Recurring income from investment properties continued to anchor Frasers Property's operating results as it posted attributable profit of $198.1 million for the third quarter, up 8.6 per cent from a year ago.
Revenue fell 2.7 per cent to $1.36 billion, but it continued to be supported by maiden contributions from the industrial and logistics parks in continental Europe and the business parks in Britain.
Earnings per share were 6.53 cents after fair value change and exceptional items, up from 6.26 cents a year ago. No dividend was declared for the period.
Commenting on the results, Mr Panote Sirivadhanabhakdi, group chief executive of Frasers Property, said: "Our strategy of strengthening our recurring income base continues to feature prominently in our results."

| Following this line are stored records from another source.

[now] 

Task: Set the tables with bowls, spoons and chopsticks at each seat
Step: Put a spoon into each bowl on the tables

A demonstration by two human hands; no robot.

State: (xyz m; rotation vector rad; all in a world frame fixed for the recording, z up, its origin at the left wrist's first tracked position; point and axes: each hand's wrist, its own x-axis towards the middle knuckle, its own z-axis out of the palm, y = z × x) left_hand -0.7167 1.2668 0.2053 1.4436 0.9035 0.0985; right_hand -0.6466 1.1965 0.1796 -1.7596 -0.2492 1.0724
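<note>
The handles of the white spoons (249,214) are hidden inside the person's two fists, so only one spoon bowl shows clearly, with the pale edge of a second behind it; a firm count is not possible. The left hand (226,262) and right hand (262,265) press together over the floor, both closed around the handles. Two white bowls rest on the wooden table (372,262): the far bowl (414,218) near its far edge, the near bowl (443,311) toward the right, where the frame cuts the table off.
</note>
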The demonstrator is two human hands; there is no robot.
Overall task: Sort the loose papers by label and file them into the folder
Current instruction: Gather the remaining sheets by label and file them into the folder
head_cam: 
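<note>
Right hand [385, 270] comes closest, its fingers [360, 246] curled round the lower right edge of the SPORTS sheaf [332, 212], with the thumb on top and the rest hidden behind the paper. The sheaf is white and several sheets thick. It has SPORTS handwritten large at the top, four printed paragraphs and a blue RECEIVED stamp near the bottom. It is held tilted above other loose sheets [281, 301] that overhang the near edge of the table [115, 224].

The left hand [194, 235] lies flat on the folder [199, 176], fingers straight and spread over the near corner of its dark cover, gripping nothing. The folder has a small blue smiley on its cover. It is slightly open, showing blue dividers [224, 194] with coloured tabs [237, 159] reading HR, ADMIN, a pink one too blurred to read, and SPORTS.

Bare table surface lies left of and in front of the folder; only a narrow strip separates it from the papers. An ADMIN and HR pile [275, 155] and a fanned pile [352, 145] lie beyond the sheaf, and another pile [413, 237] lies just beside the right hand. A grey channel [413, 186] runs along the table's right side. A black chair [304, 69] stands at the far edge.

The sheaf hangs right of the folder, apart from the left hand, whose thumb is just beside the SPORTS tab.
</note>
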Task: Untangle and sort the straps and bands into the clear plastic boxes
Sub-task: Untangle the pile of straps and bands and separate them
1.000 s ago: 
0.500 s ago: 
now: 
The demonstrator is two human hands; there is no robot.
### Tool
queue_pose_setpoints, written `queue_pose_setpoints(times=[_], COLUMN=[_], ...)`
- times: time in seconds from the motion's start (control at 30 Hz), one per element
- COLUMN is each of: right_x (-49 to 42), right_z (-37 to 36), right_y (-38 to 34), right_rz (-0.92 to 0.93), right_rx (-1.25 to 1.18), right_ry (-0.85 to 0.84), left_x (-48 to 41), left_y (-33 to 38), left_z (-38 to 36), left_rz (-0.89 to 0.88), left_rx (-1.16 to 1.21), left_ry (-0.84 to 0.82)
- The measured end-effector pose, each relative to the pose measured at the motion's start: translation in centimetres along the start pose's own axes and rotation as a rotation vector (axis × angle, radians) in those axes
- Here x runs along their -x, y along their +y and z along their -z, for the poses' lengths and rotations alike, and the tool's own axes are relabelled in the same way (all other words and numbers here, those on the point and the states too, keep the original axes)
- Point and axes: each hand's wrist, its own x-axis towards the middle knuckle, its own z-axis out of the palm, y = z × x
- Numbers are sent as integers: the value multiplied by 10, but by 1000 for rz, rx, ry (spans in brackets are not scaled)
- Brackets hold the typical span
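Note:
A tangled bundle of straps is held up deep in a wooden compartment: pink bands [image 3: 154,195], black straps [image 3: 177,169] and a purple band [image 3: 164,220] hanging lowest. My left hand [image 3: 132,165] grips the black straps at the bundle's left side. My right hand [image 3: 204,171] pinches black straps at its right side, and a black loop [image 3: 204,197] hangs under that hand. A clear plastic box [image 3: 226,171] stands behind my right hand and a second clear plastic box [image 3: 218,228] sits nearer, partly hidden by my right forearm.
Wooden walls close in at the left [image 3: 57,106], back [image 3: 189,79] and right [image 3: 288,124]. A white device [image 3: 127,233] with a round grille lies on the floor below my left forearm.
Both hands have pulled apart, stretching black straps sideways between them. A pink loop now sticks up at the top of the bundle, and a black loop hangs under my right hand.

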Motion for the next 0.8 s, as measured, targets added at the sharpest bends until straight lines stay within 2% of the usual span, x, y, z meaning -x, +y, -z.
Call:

He added that maiden contributions from the group's industrial and logistics parks in continental Europe and business parks in Britain helped to "anchor operating results and provided stability against the inherent lumpiness of development income".
In Singapore, the group achieved "solid" pre-sales for existing launches, said the group. With the Parc Life executive condominium 97 per cent sold and Seaside Residences over 84 per cent sold, the group has around 150 unsold units in its inventory.
"Planning for a residential development in Jiak Kim Street that can yield around 500 units is in progress, with the project expected to be launched in the first half of 2019," said Frasers Property.
AT A GLANCE
$1.36 billion (-2.7%)
$198.1 million (+8.6%)
The group's portfolio of retail malls continues to be "resilient", recording rising occupancy rates and positive rental reversions. In the commercial space, pre-lease commitments of around 80 per cent for Frasers Tower, at 182 Cecil Street, have been obtained and tenants are in the process of fitting out at the building following its completion in May.
In the residential segment in Australia, the group released 1,250 units for sale in the first nine months of the current financial year to June 30, and plans to release over 600 more in the remaining quarter. The group said it was on track to complete around 3,000 units by the end of the financial year, having completed 1,955 units in the first nine months.
In the commercial and industrial and retail development space, the team is working on delivering 10 facilities spanning 131,000 sq m in aggregate, of which six, with an investment value on delivery of approximately $229 million, will be retained as part of the group's investment properties portfolio.
Looking ahead, the group will "maintain its efforts to build on its development activities in a measured manner" in its two biggest markets of Singapore and Australia. In key markets in Europe and the rest of Asia, it will continue to explore prospects to "deepen its presence by leveraging its core expertise".